Critics generally claim that generic medicines sold by Farmacias Similares cannot be considered as equivalents to those with recognized brand names, despite the Mexican law that requires bioavailability studies. Similarly, Farmacias Similares' slogan Lo Mismo, Pero Más Barato ("The Same, but Cheaper") has faced criticism and even lawsuits from pharmaceutical companies, but to date none of these lawsuits have come to trial.

González Torres has responded that, if generic drugs did not work, people would not use them. He generally claims to defend the rights of the less-fortunate with his cheaper products. He has publicized his goals by assuming the personality that represents his pharmacies, Dr. Simi.

Farmacias Similares has more than 6,000 branches in Mexico and Central and South America. The chain is estimated to control a quarter of the Mexican pharmaceutical industry.

González Torres is also the founder and director of an associated charitable body, The Group for a Better Country (Grupo Por Un País Mejor), which seeks to provide low-cost medical services and provide a platform against official corruption.

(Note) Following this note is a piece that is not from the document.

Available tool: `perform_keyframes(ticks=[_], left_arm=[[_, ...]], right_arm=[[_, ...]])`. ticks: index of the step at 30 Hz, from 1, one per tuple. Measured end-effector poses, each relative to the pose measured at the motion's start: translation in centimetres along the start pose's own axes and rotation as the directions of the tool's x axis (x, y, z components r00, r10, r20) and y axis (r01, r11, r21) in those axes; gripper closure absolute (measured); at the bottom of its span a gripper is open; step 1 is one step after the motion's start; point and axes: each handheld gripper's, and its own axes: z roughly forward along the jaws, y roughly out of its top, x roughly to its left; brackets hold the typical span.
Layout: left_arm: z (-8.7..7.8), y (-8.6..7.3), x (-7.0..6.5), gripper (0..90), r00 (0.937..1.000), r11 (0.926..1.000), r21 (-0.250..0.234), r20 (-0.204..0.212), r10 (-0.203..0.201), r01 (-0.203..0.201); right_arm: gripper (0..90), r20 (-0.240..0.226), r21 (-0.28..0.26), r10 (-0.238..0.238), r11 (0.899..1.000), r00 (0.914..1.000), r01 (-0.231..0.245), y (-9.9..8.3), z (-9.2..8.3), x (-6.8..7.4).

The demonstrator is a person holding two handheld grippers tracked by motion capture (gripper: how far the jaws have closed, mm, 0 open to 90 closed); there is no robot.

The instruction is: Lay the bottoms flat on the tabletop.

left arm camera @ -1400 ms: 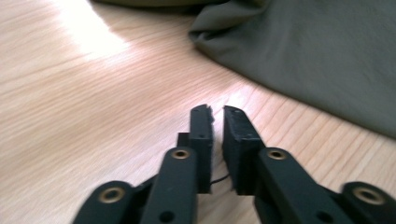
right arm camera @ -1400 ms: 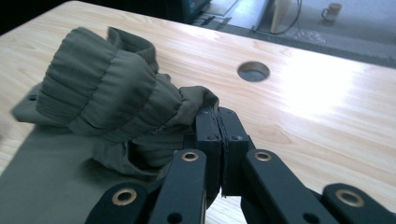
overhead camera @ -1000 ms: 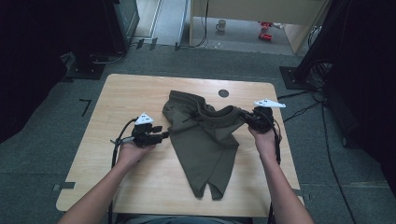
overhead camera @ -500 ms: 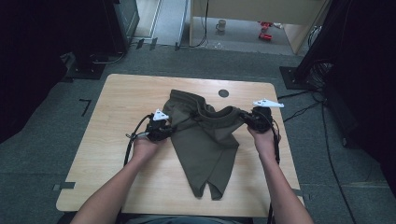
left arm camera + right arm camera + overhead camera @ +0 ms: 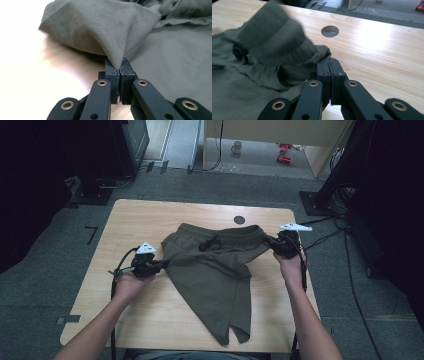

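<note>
A pair of olive-green shorts (image 5: 215,275) lies spread on the wooden table (image 5: 140,220), waistband toward the far side and legs toward the person. My left gripper (image 5: 162,265) has just been closing and is now shut on a pinch of fabric at the shorts' left edge (image 5: 100,30), the cloth rising in a peak from the gripper's tips (image 5: 120,66). My right gripper (image 5: 270,242) is shut on the right corner of the waistband (image 5: 262,50), which bunches just behind the tips (image 5: 329,62). A dark drawstring (image 5: 207,244) lies at the middle of the waistband.
A round hole (image 5: 239,219) is cut in the table beyond the waistband. Cables trail off the table's right side to black stands (image 5: 325,195) on the grey floor. Bare wood lies to the left of the shorts and along the near edge.
My left gripper reached right to the shorts' left edge, shut on the fabric, then drew back left. The waistband now lies stretched wider and flatter. The right gripper stayed put.
</note>
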Motion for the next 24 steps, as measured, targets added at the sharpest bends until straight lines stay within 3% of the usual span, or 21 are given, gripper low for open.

== Candidate for President of Mexico ==
In 2005, González Torres publicly expressed his interest in being a presidential candidate. He stated that all of the traditional political parties were corrupt and that only he, as an independent citizen committed to the less-fortunate, could fight it. To justify his claims, he referenced surveys in which he had support of nearly 80% of the voting populations, although none of those surveys were conducted by a polling station registered with the Instituto Federal Electoral (IFE).

He initially intended to be registered as an independent candidate. Mexican electoral law at the time did not recognize independent candidature until González, together with the former secretary of foreign affairs during the government of Vicente Fox, Jorge Castañeda Gutman, who also intended to register as independent candidates, appealed to the Supreme Court, which ultimately approved of independent candidacies.

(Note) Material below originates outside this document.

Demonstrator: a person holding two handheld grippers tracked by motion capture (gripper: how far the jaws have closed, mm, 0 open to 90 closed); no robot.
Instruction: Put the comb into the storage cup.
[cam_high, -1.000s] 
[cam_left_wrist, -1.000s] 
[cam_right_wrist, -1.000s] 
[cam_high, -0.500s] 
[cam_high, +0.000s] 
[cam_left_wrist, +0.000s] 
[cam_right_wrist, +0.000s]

So, González Torres sought to be the candidate for the Partido Alternativa Socialdemócrata y Campesina, supported by the working-class sector of that party; however, that party had already chosen Patricia Mercado as their candidate. He then presented his registration with the Federal Electoral Institute while instituting a media attack against Mercado, Alberto Begné Guerra, and journalists such as Joaquín López-Dóriga. The IFE ultimately rejected his candidacy, only recognizing Mercado, a decision which was upheld by the Federal Electoral Tribunal.

Despite the Federal Electoral Tribunal's rejection of his candidacy, González Torres continued his campaign, declaring himself an Unregistered Independent Peoples Candidate, calling for his supporters to vote for him in the blank space on ballots and pushed the IFE to count such votes. During his campaigns, he met with Roberto Madrazo and Felipe Calderón Hinojosa, candidates from the Partido Revolucionario Institucional and Partido Acción Nacional, respectively. In television and written propaganda, he was compared with Andrés Manuel López Obrador, candidate from the political coalition called the Coalición Por el Bien de Todos. Since he considered López Obrador a radical and populist, he also financed, in violation of electoral law, television spots and paid notes in magazines and newspapers that slandered López Obrador.

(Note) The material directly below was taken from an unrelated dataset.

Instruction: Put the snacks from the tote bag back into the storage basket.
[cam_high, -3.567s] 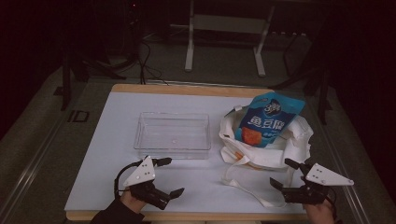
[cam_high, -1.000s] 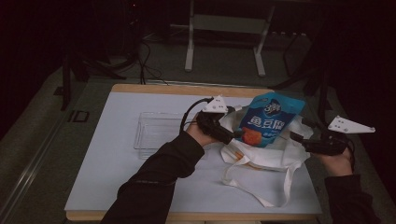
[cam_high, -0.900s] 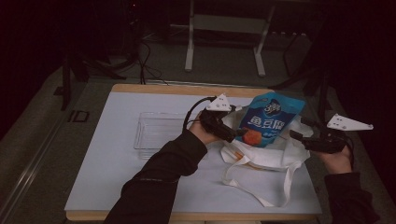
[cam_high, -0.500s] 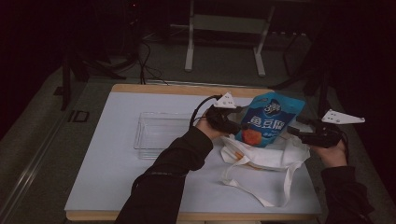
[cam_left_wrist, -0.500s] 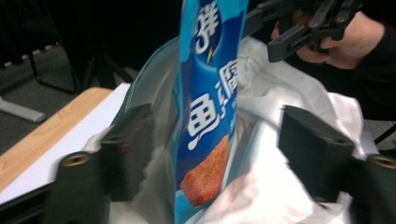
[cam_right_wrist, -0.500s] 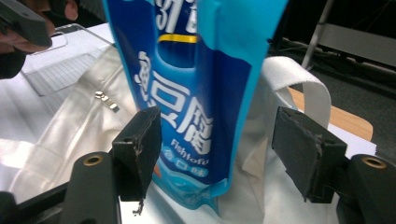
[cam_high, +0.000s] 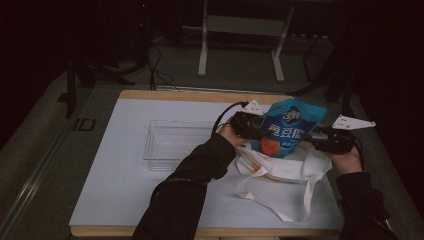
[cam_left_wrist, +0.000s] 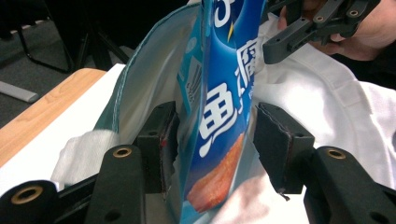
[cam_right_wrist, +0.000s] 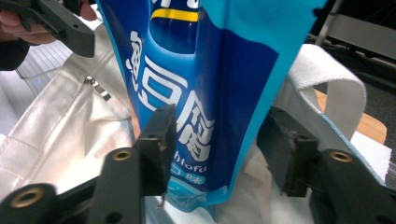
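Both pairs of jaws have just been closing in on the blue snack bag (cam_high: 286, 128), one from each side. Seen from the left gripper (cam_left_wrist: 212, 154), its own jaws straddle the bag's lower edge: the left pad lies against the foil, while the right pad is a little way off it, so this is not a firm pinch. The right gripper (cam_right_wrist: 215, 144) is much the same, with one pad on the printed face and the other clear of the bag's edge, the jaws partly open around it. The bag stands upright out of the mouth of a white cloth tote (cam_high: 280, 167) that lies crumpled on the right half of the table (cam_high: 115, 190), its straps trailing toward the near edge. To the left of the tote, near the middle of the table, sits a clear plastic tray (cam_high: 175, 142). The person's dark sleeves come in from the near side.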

González Torres also demanded to be included in a televised debate with the five major presidential candidates. On the day of the debate, he went to the Polyforum Cultural Siqueiros, a building adjacent to the debate's venue, where he set up screens with political ideas from the other candidates, and debated those ideas when Patricia Mercado spoke.

The IFE ultimately did not recognize votes for González Torres, considering that he did not meet the eligibility requirements established by the constitution.

Many media outlets covered his campaign and his struggle with the Federal Electoral Institute (IFE) for legitimacy, while others considered him a sort of "comic relief".

==In popular culture==
In 2022 it became a trend to throw Doctor Simi plushies to singers in Mexico, and this was widely covered in social media.